Despite the assumption that the Emx1-promoter is specific to forebrain excitatory neurons, earlier studies reported extracerebral expression of Emx1. Endogenous Emx1 is detected in the urogenital tract, branchial pouches, apical ectodermal ridges, and some cervical ganglia of the developing mouse embryo (Briata et al., 1996), and this expression pattern is reflected in the Emx1-IRES-Cre mouse line (Gorski et al., 2002; Zhou et al., 2022). Thus, when used in the developmental Cre-loxP approach, the functions of the targeted gene expressed in these peripheral cells can be also modulated and might affect the overall phenotype, if the gene of interest is expressed in these cells. However, the physiological roles of extracranial peripheral Emx1-cre+ cells are not well characterized in the postnatal mouse.
In this report, we show that peripheral Emx1-Cre+ cells in the sensory vagus nerve directly affects cardiorespiratory regulation.
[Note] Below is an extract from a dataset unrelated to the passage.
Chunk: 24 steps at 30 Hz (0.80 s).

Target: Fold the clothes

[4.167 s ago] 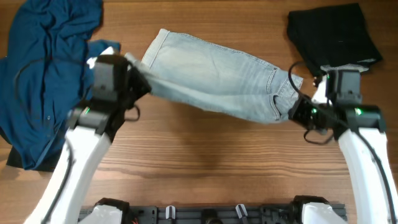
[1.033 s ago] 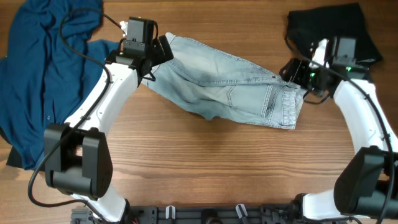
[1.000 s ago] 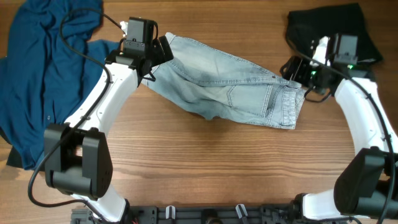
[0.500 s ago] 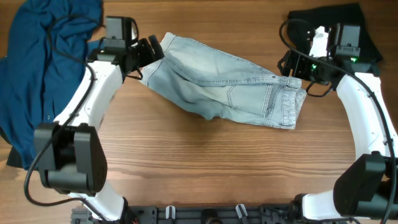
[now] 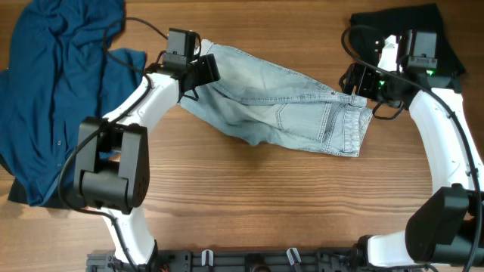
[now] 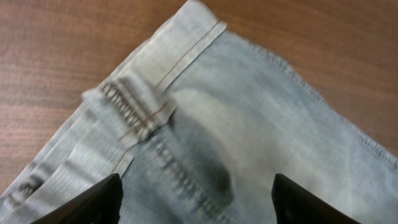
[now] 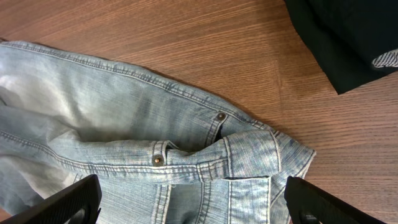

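Observation:
The clothes, a pair of pale blue jeans (image 5: 280, 106), lie folded across the middle of the table, hem end at the left and waistband at the right. My left gripper (image 5: 209, 69) hovers over the hem end. In the left wrist view it (image 6: 196, 205) is open, and the stitched hem (image 6: 180, 56) lies flat below with nothing between the fingers. My right gripper (image 5: 354, 79) stands open over the waistband end. The right wrist view shows it (image 7: 196, 208) above the waistband (image 7: 249, 155) and a metal rivet (image 7: 157, 160), the denim lying loose.
A large dark blue shirt (image 5: 53, 83) is heaped at the left side of the table. A black folded garment (image 5: 404, 38) lies at the back right, close behind my right gripper, and shows in the right wrist view as the black garment (image 7: 354, 37). Wooden table (image 5: 265, 204).
My left arm swung left off the jeans, then came back right over the hem end, its jaws narrowing a little. The right gripper drew slightly back. The jeans have not moved.

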Available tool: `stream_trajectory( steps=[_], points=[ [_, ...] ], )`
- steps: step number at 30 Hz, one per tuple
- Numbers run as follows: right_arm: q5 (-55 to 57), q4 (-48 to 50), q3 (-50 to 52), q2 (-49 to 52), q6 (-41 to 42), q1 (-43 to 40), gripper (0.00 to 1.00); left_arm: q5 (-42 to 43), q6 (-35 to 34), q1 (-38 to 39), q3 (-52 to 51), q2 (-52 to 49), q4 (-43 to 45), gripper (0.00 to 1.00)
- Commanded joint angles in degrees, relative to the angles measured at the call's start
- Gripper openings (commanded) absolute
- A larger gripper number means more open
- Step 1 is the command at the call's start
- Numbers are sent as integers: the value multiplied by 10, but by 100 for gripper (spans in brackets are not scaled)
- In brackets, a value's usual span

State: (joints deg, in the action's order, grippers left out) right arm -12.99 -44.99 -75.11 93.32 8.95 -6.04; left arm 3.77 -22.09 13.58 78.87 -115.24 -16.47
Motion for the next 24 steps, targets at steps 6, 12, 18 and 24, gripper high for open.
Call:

Our anatomic study using a fluorescence reporter identified Emx1-Cre expression in their afferent vagal nerve fibers innervating the dorsal medulla as well as cell bodies in nodose ganglia and their potential projection sites at the carotid bifurcation. Optogenetic stimulation of the Emx1-Cre+ afferent fibers in acutely prepared brainstem slices in vitro confirmed functional synaptic input onto primary neurons within the nucleus tractus solitarius (NTS), and triggered parasympathetic bradycardia in anesthetized mouse preparations in vivo. The ascending projection from the NTS neuron has a complex influence on forebrain functions involved in somatic and autonomic systems. These results raise caution when interpreting behavioral and neurophysiological phenotypes of transgenic mice using the Emx1-IRES-Cre line.
Materials and Methods
Animals
All animal experiments were conducted under the protocol approved by the institutional IACUC and conducted in accordance with the Guide of AAALAC. Emx1-IRES-Cre (Emx1-Cre, JAX stock #005628), floxed-ChR2 (Ai32, JAX stock #012569), and floxed-tdtomato (Ai9, JAX stock #007909) lines were obtained from Jackson laboratory. These animals were crossed and maintained in the vivarium with standard mouse chow. Most of the experiments were conducted on animals aged postnatal day (P)25–P90, except for the optogenetic studies in which young adult animals (∼P40) were used because older animals lacked consistent ChR2 expression. We initially conducted studies using male and female mice separately. However, because we did not detect major differences in Cre expression patterns, both male and female mice data were pooled.
Fluorescence imaging
Adult Emx1-Cre:tdtomato mice were transcardially perfused with PBS followed by 4% formalin. Brains were extracted and kept in 4% formalin overnight at 4°C, then transferred to 30% sucrose solution until the brain sinks. Fixed brains were frozen in OTC, cut in 20-μm sagittal or coronal sections, and mounted on glass slides. After washing in PBS, sections were coverslipped with a mounting medium (Prolong gold antifade, ThermoFisher) and analyzed with a Keyence BZ-X microscope. In the higher magnification image shown in Figure 1F, the image was de-blurred using a deconvolution algorithm.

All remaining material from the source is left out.